An exhibitor from Amiran Kenya sets his fresh produce during the Annual Naivasha Horticulture Trade Fair held in Naivasha, Nakuru County recently. Kenyan fruits and vegetables face ban in the EU market due to failure to meet set regulations. Photo: Antony Gitonga/Standard
An exhibitor from Amiran Kenya sets his fresh produce during the Annual Naivasha Horticulture Trade Fair held in Naivasha, Nakuru County recently. Kenyan fruits and vegetables face ban in the EU market due to failure to meet set regulations. Photo: Antony Gitonga/Standard

Persistent high prices of staple food continued to drive food insecurity in Kenya, an assessment report released on Friday shows.

The Famine Early Warning Systems Network (FEWs Net), a donor-funded agency which monitors food insecurity, said the current election cycle has restricted market and humanitarian aid operations as the majority of actors have chosen to exercise caution.
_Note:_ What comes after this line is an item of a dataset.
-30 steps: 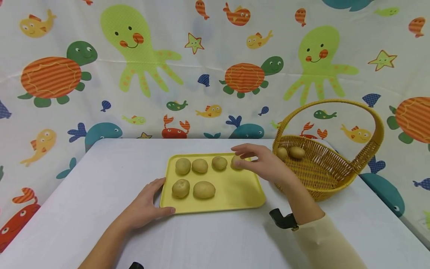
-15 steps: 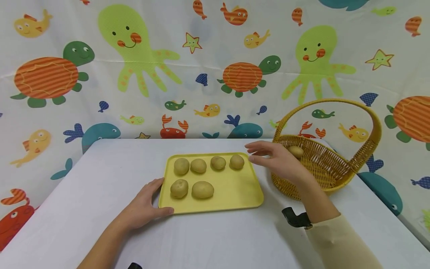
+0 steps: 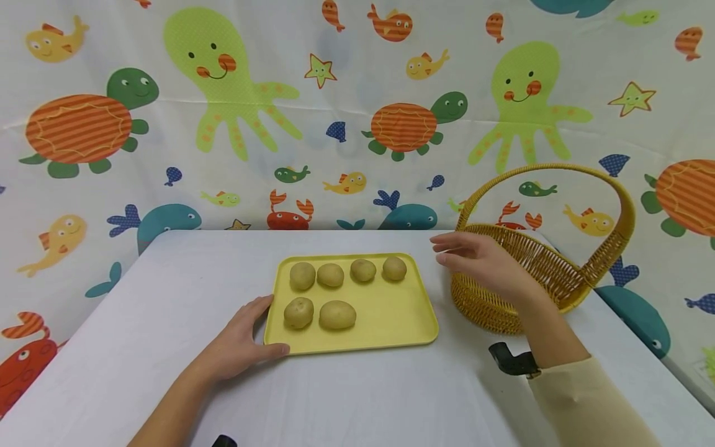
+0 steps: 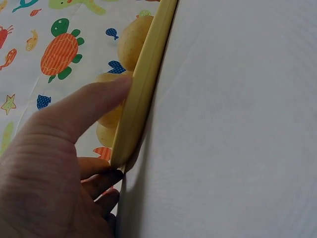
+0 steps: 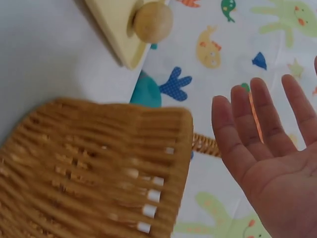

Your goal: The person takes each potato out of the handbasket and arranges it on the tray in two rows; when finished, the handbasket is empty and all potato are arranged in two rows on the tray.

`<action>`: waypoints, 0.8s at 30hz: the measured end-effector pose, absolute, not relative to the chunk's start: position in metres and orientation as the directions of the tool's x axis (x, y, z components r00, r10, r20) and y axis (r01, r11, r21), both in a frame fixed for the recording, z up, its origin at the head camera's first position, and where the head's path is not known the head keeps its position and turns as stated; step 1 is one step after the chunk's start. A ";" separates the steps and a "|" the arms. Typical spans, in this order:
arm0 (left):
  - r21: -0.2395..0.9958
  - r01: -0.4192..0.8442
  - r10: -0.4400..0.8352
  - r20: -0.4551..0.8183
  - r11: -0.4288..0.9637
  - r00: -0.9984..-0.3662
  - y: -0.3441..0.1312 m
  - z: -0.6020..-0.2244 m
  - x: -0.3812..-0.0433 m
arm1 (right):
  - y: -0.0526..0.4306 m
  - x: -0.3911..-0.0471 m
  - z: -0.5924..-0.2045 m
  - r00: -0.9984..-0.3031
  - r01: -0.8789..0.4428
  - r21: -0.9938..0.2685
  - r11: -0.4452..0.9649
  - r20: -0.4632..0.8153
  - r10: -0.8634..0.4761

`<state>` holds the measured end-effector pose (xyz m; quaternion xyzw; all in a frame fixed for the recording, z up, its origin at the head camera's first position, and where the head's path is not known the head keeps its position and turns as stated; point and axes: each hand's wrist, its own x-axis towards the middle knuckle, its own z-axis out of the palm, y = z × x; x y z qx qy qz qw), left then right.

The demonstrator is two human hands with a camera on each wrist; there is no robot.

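Note:
A yellow tray (image 3: 391, 320) lies on the white table, bearing several potatoes (image 3: 337, 315) in a back row and two in front. My left hand (image 3: 240, 341) holds its near left corner, thumb on the front edge and fingers along the left side; the left wrist view has the thumb against the tray's rim (image 4: 143, 94). Over the left rim of a wicker basket (image 3: 475, 304) hovers my right hand (image 3: 486, 261), holding nothing. Its fingers (image 5: 267, 111) are extended in the right wrist view. The hand and forearm hide part of the basket's inside.
The basket's tall arched handle (image 3: 558, 167) rises at the right of the table (image 3: 346, 397). Behind the table's far edge hangs a curtain (image 3: 346, 56) printed with sea animals.
My right hand has come away from the back right potato on the tray and moved right to the basket, covering the potatoes seen inside it earlier. The left hand stays at the tray corner.

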<state>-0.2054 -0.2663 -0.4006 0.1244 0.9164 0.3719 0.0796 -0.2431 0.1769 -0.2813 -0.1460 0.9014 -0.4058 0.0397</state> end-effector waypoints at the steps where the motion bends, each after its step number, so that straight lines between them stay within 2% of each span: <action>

“This has particularly affected food availability in remote, rural areas as market operations have slowed down and humanitarian assistance deliveries have been curtailed,” FEWs Net said.

An estimated 5.6 million people have been affected by the drought in Kenya, including 3.4 million who lack enough food, according to UN.

Of them, 2.6 million face severe food insecurity, including 500,000 experiencing “emergency” levels of food insecurity.

A total of 369,277 children in the arid and semi-arid counties of Kenya now require urgent treatment for acute malnutrition, and, in the worst-affected counties, like Turkana South, the acute malnutrition rate is as high as 37 percent, more than twice the emergency threshold of 15 percent.

The report said substantial offseason rains experienced from July through mid-September in some counties have significantly improved water and forage availability, which have improved livestock body conditions, but milk production remains negligible, except for camels.

“In other pastoral areas, food security continues to deteriorate with lower livestock productivity, restricting household income and milk availability,” the report said.

High malnutrition outcomes persist, and the three-month nationwide nurses’ strike is exacerbating limited health access to worsen the situation.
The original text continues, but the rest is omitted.